→ **WHAT IS EXPECTED**
Whenever a line in the data holds the string "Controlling", copy that line.

→ **Data items**
- - - - -

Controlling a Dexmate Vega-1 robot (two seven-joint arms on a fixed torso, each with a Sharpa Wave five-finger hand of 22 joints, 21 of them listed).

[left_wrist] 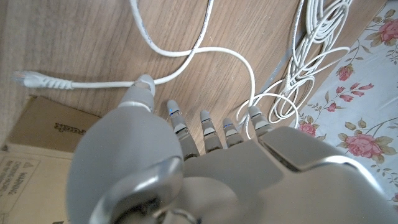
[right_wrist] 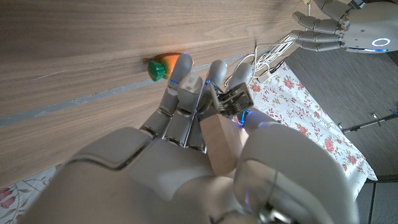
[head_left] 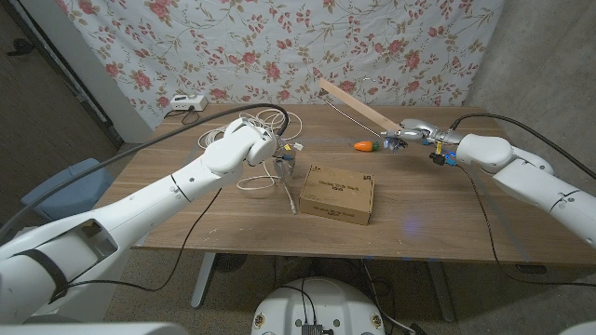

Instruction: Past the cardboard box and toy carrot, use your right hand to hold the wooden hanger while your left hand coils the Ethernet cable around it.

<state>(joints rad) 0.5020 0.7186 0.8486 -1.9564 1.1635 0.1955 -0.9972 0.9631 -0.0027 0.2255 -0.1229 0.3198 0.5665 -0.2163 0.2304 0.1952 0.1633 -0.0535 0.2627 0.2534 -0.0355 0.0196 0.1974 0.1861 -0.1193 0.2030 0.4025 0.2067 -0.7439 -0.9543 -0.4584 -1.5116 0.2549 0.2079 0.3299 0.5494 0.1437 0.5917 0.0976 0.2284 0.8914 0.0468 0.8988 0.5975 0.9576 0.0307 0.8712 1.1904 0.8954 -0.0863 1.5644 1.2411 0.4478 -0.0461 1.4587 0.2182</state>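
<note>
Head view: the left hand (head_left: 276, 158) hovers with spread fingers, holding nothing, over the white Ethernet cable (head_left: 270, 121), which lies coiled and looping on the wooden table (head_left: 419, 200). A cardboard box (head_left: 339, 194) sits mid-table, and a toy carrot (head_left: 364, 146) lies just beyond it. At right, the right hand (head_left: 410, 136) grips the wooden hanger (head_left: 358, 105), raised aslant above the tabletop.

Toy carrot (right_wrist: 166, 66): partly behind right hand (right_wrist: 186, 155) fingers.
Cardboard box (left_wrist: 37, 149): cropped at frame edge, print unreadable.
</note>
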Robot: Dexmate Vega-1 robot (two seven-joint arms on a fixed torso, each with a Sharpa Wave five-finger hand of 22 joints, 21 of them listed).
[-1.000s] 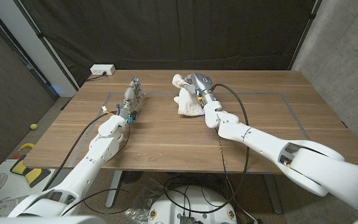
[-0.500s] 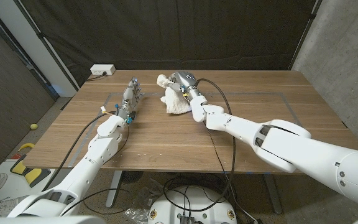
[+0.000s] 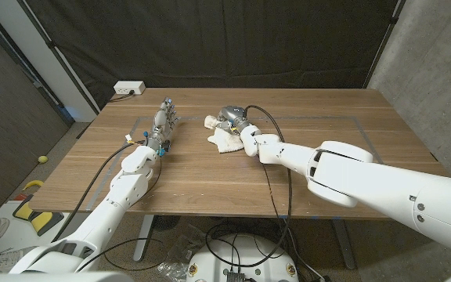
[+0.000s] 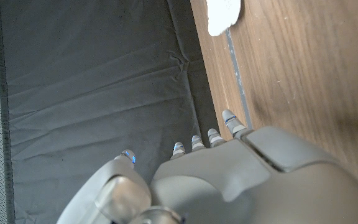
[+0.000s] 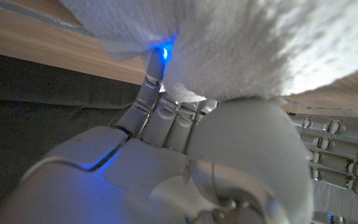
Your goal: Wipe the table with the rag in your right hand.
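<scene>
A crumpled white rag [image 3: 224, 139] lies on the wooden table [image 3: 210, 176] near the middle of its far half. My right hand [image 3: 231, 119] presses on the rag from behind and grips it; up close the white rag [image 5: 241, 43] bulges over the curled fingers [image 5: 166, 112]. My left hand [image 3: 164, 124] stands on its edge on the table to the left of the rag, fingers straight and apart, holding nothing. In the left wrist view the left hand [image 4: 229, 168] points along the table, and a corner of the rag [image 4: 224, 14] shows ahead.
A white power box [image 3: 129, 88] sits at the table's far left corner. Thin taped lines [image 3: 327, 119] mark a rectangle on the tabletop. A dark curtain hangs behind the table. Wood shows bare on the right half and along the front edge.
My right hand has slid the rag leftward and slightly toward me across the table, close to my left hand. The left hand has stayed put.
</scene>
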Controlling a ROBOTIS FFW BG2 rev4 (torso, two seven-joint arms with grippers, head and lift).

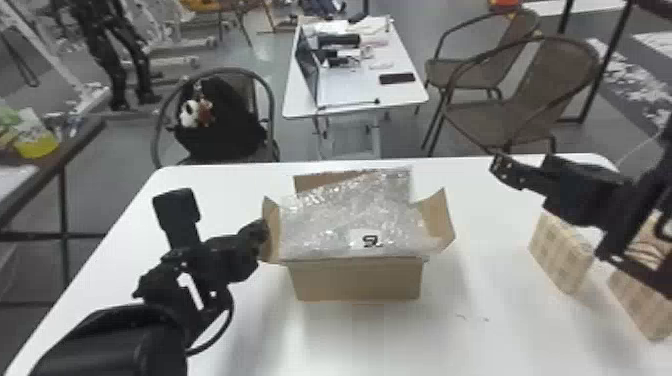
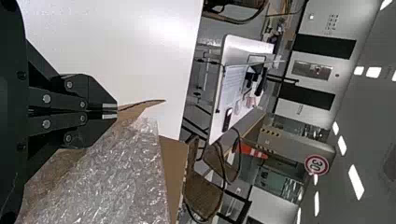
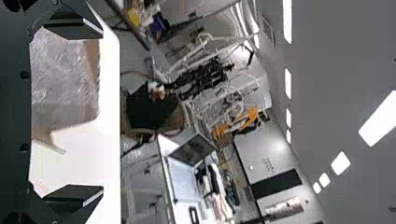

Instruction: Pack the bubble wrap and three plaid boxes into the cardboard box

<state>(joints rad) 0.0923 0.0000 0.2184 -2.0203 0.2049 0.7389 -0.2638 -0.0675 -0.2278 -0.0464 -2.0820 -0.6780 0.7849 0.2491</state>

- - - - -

→ **ANSWER SECTION**
Controlling a Dexmate Vega-1 robot (two seven-joint arms on a fixed torso, each with a Sharpa Wave five-finger hand of 22 joints, 21 of them listed).
Controlling a ROBOTIS FFW BG2 rev4 (torso, two seven-joint arms with grippers, head and lift).

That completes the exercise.